Gole yakın olmayan forvetimizle, gol bulmamız mucizelere kalmış...Evimizde kazandığımız 4 maç bizi aldatmasın. Tanrının lütfuyla, şansımızla, Magaye’nin sol ayağı ile kazandığımız maçları unutmayalım ve kendimizi kandırmayalım...Soruyu şöyle sorayım? Forvetimizde ve orta alanımızda gole dönük oynayan oyuncularımızın son 3 sezonda ki gol ortalamaları nedir? Abdülaziz- Oğuzhan- Koman- Tevfik- Sercan- Bekir- Magaye, Ankaragücü karşısında bu bölgede oynayan oyuncular...Magaye’nin dışında hiçbirisinin attıkları gol, sezon boyunca bir elin parmaklarının sayısını geçmez...Magaye bile gerçek bir santrfor, gerçek bir golcü değildir. Olmayacak golleri atan, kolay pozisyonları gole çeviremeyen bir oyuncudur Magaye...Zaten 9 maçta atılan 9 gol, söylediklerimi doğrulamaktadır...
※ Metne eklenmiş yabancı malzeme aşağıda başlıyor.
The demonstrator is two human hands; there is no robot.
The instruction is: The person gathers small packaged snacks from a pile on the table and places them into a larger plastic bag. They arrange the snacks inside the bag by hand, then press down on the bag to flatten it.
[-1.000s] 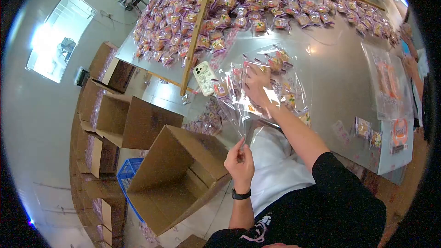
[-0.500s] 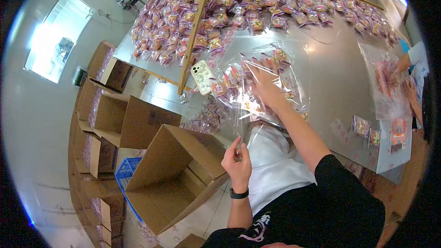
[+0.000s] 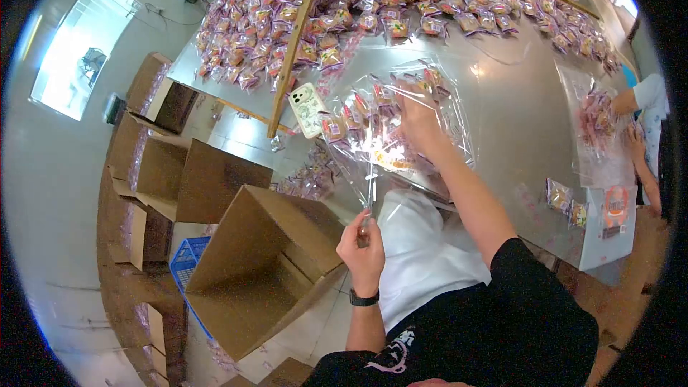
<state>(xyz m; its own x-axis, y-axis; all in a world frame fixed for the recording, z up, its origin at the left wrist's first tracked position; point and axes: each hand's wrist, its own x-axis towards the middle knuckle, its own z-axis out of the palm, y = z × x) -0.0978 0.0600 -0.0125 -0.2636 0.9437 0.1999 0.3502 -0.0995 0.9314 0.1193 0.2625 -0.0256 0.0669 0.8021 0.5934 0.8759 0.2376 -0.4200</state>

Sevgili başkan Bayram Akgül, sezon başı kadro planlamasında ve Teknik kadro seçiminde hatalar yapmıştır...Nelerdir o hatalar?
-Sezona Azeri teknik adam ile başlamak hata idi...Hala acısını çekiyoruz...
-Süper ligde koca sezonu ‘’solbek’’siz geçiren takımın bu sezona Gökhan’larla başlaması koca bir hayal kırıklığıdır...
-Yerli bir stoper alınarak, yabancı sayısı konusunda Kemal hocanın eli rahatlatılamamıştır...Yabancı sayısı krizi, süper ligden düşen her takım için sorundur ve bu kriz iyi yönetilememiştir...
Alt yapı ürünü Adana’lı gençlere önem ve kadroda yer verme yani ‘’gençlik projesi’’ duraksamıştır...Mevcut oyuncularda Emre Uğur gibi, Ahmet Dereli gibi, ticari kaygılarla tekrar alt yapıya yollanmıştır...
Orta alana, özellikle forvet arkasına bu ligin ustası bir oyuncu transfer edilmemiştir...
Yukarıda değindiğim gol noktalarında ki sorun temmuz transferinde çözülememiştir, bu düşünce yapısı ile(Milli piyango misali- Ya tutarsa) Ocak transferinde de çözüleceğine inanmamaktayım...
Ve en önemlisi...Başkan ile tribün arasında barış sağlanamamış, Bayram başkan bu camianın babası olarak evlatlarına zeytin dalı uzatarak sorunu çözümlememiş, maçlar 500 kişiye oynanarak acısını camia çekmektedir...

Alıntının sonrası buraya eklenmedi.